INSTRUCTIONS FOR THE TASK ▸
The material below holds pictures, which are to be left out; copy exactly the lines from the one with "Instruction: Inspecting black" through the one with "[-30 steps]".

ENTRIES PROVIDED ▸
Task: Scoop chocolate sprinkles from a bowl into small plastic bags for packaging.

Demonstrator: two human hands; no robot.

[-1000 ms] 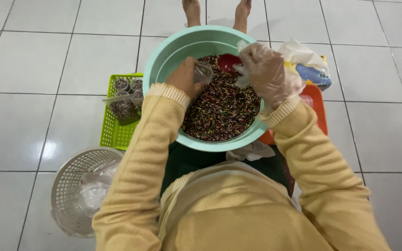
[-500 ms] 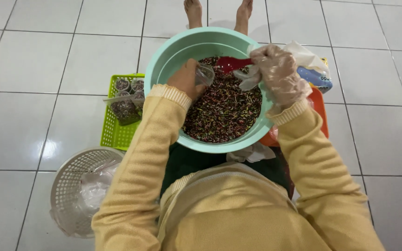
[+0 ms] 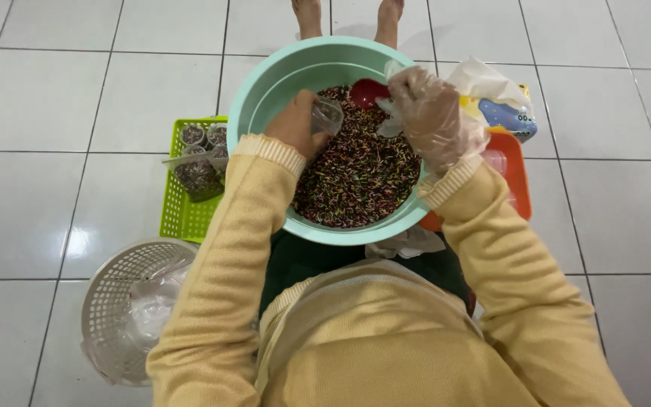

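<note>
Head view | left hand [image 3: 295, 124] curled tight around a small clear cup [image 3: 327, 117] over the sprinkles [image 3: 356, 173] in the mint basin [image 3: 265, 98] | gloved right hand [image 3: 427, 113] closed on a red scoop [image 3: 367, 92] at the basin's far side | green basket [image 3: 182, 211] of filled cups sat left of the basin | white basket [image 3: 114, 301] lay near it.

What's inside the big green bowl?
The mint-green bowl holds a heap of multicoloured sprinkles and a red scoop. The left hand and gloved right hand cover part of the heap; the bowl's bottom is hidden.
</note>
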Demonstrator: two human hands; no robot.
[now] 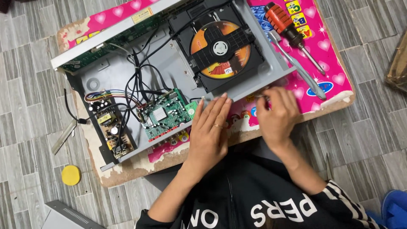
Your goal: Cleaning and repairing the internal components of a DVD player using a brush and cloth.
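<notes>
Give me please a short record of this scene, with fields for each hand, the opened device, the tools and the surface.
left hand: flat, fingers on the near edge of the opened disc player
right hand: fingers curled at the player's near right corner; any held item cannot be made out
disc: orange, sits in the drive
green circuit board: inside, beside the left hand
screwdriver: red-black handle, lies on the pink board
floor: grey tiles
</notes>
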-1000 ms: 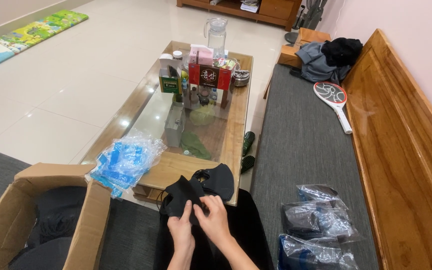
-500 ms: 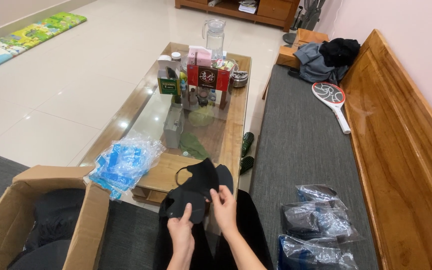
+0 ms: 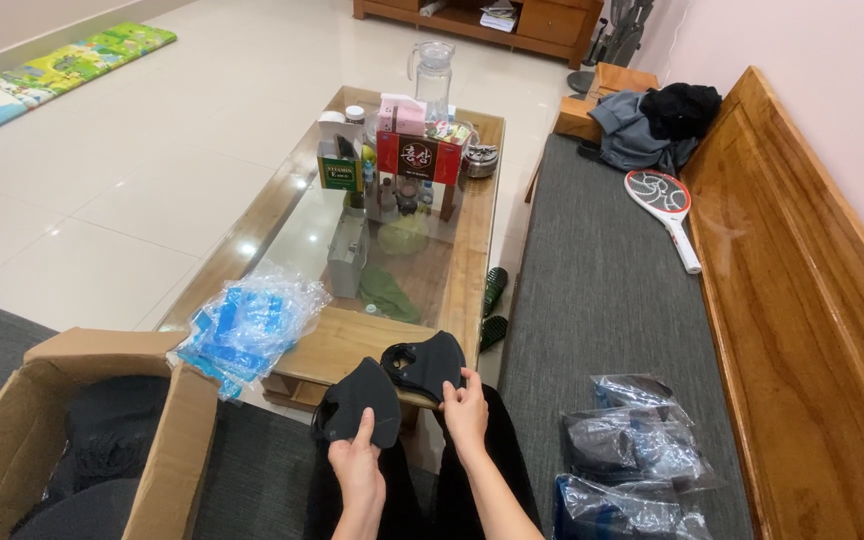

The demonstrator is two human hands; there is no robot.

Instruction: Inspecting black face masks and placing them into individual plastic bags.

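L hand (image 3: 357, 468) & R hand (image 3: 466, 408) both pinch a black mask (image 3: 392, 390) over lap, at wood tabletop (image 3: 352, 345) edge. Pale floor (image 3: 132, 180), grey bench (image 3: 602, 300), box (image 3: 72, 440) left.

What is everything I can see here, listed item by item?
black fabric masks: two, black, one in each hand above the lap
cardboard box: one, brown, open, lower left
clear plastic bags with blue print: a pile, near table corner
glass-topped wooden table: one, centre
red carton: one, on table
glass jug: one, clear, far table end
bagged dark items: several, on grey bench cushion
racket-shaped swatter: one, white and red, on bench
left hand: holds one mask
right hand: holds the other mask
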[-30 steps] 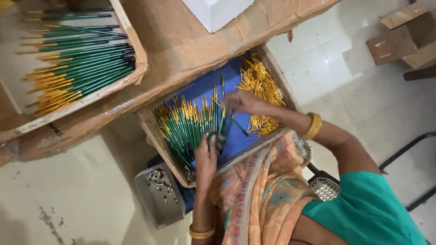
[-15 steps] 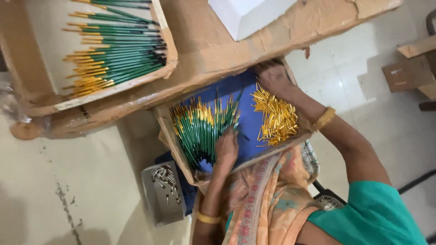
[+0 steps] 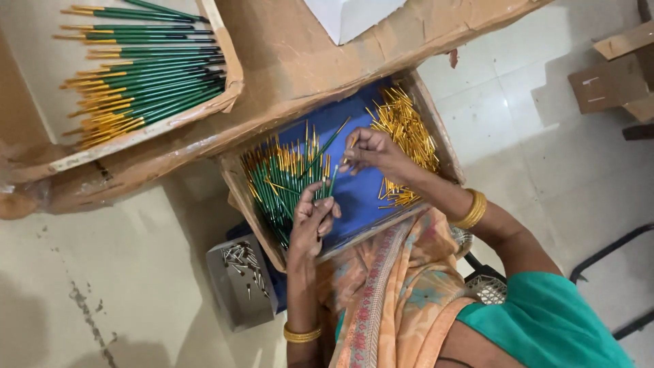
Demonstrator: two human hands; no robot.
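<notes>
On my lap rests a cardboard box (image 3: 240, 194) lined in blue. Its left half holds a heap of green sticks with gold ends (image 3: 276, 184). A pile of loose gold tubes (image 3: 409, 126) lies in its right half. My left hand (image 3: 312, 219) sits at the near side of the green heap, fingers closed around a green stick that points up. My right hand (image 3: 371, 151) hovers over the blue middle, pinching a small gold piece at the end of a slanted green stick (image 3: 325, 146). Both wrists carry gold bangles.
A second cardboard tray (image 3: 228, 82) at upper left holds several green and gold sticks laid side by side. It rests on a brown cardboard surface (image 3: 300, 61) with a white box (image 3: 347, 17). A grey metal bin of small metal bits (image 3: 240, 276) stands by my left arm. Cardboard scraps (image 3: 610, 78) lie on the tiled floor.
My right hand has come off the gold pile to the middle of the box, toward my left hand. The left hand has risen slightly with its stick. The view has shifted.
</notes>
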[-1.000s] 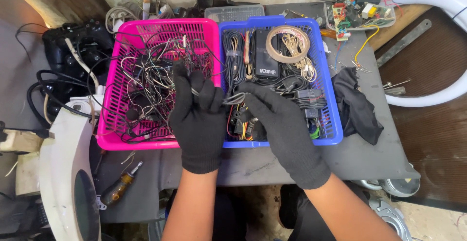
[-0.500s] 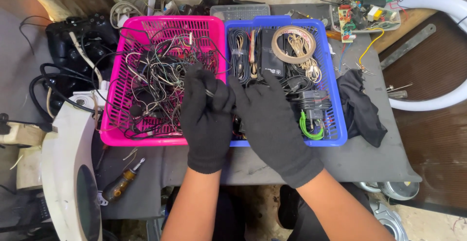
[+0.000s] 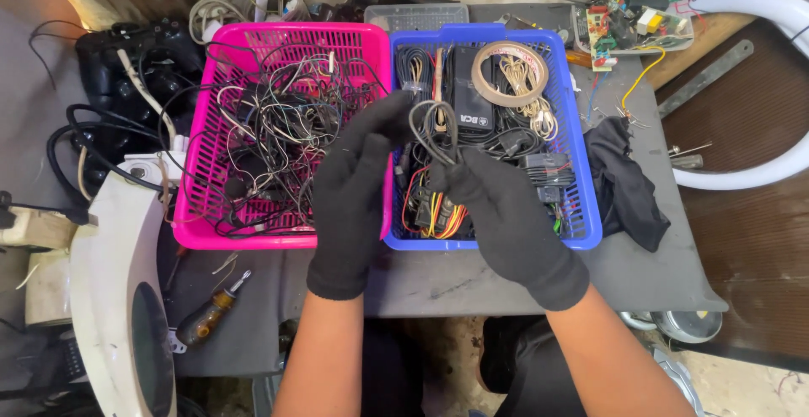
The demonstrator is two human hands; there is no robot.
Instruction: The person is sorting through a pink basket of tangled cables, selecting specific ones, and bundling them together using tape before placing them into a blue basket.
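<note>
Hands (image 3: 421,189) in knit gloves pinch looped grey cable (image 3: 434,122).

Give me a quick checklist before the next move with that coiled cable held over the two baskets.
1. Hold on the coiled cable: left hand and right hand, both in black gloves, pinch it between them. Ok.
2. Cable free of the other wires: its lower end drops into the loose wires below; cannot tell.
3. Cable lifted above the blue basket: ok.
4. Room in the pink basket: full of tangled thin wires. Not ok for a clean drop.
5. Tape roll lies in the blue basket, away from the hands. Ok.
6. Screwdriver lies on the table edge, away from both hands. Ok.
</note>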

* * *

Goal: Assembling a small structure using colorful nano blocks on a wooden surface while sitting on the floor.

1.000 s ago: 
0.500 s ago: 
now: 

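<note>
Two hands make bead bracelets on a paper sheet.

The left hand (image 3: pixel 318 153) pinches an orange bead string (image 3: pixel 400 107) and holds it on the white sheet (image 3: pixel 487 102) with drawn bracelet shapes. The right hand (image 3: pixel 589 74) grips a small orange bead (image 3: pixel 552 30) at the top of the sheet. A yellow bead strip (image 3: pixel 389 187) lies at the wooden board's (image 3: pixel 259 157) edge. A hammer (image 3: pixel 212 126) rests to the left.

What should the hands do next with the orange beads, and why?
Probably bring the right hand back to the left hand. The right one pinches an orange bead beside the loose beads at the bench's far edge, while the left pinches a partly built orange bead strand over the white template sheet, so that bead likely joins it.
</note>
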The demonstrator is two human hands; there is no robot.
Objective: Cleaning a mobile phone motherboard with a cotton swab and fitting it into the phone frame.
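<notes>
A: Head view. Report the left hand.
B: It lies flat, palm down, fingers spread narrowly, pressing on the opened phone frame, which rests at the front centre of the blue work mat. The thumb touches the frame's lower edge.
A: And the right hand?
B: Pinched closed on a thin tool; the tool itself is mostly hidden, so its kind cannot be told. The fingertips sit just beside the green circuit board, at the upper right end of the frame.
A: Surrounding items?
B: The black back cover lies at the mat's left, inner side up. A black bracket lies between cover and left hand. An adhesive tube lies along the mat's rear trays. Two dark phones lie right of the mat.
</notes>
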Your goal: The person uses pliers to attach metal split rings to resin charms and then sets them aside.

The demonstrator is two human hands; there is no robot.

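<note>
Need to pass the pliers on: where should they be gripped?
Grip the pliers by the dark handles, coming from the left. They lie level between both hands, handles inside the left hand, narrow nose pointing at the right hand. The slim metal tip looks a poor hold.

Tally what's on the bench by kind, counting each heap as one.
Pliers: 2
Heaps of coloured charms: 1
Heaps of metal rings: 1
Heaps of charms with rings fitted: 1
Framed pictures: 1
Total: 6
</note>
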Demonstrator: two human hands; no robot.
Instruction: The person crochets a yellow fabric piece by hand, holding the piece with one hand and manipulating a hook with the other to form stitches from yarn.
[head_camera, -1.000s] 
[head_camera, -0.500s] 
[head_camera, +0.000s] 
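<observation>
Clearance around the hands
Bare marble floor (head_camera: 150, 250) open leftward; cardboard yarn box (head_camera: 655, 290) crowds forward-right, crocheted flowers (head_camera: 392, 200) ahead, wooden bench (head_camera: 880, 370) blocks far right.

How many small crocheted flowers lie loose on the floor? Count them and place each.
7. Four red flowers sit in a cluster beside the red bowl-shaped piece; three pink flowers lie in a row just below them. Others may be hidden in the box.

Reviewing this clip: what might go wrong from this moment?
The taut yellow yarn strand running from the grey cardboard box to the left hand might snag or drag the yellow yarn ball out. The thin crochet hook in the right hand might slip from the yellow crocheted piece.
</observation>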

RESULT OF THIS EXERCISE ▸
Instruction: Inspecting black face masks and placing them into individual plastic bags.

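L hand (image 3: 357, 468) & R hand (image 3: 466, 408) both pinch a black mask (image 3: 392, 390) over lap, at wood tabletop (image 3: 352, 345) edge. Pale floor (image 3: 132, 180), grey bench (image 3: 602, 300), box (image 3: 72, 440) left.

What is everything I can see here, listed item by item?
black fabric masks: two, black, one in each hand above the lap
cardboard box: one, brown, open, lower left
clear plastic bags with blue print: a pile, near table corner
glass-topped wooden table: one, centre
red carton: one, on table
glass jug: one, clear, far table end
bagged dark items: several, on grey bench cushion
racket-shaped swatter: one, white and red, on bench
left hand: holds one mask
right hand: holds the other mask
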[-30 steps] 

The work on the exercise is done.